▶ Brief
Could you give back the listing below exactly, every line included?

-------- Source material

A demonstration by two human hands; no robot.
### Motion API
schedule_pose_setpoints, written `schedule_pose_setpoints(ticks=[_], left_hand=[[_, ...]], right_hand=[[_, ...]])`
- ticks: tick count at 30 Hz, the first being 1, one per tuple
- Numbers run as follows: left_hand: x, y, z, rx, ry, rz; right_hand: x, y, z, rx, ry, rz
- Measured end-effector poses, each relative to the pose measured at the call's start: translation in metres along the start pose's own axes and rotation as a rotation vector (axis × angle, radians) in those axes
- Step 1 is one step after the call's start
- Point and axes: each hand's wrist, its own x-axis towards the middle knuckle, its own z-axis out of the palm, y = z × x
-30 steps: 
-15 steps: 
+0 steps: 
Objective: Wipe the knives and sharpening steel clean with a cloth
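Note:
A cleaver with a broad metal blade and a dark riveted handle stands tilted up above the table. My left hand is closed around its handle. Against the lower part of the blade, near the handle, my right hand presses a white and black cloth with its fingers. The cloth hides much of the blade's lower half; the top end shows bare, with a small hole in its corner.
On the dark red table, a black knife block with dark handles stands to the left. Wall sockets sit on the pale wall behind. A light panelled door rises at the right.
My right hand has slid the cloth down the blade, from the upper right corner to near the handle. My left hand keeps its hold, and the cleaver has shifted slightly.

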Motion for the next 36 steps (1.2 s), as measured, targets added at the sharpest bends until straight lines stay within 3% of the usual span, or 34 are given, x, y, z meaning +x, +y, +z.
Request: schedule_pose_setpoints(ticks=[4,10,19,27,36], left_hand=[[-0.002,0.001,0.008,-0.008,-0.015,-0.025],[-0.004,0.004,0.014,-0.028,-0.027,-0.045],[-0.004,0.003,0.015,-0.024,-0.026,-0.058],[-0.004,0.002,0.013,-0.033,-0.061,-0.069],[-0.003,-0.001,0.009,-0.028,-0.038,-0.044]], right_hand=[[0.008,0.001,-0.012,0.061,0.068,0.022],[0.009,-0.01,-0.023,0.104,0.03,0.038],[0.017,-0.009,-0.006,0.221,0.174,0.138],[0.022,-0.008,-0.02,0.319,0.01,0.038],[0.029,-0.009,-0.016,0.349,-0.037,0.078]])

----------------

▶ Final answer
A demonstration by two human hands; no robot.
### Motion API
schedule_pose_setpoints, written `schedule_pose_setpoints(ticks=[_], left_hand=[[_, ...]], right_hand=[[_, ...]])`
- ticks: tick count at 30 Hz, the first being 1, one per tuple
- Numbers run as follows: left_hand: x, y, z, rx, ry, rz; right_hand: x, y, z, rx, ry, rz
- Measured end-effector poses, each relative to the pose measured at the call's start: translation in metres along the start pose's own axes and rotation as a rotation vector (axis × angle, radians) in those axes
- Step 1 is one step after the call's start
- Point and axes: each hand's wrist, its own x-axis towards the middle knuckle, its own z-axis out of the palm, y = z × x
-30 steps: 
-15 steps: 
+0 steps: 
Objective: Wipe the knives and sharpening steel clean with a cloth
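Note:
A cleaver with a broad metal blade and a dark riveted handle stands tilted up above the table. My left hand is closed around its handle. Against the lower part of the blade, near the handle, my right hand presses a white and black cloth with its fingers. The cloth hides much of the blade's lower half; the top end shows bare, with a small hole in its corner.
On the dark red table, a black knife block with dark handles stands to the left. Wall sockets sit on the pale wall behind. A light panelled door rises at the right.
My right hand has slid the cloth down the blade, from the upper right corner to near the handle. My left hand keeps its hold, and the cleaver has shifted slightly.
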
Motion for the next 36 steps (1.2 s), as measured, targets added at the sharpest bends until straight lines stay within 3% of the usual span, or 34 are given, x, y, z meaning +x, +y, +z.
Request: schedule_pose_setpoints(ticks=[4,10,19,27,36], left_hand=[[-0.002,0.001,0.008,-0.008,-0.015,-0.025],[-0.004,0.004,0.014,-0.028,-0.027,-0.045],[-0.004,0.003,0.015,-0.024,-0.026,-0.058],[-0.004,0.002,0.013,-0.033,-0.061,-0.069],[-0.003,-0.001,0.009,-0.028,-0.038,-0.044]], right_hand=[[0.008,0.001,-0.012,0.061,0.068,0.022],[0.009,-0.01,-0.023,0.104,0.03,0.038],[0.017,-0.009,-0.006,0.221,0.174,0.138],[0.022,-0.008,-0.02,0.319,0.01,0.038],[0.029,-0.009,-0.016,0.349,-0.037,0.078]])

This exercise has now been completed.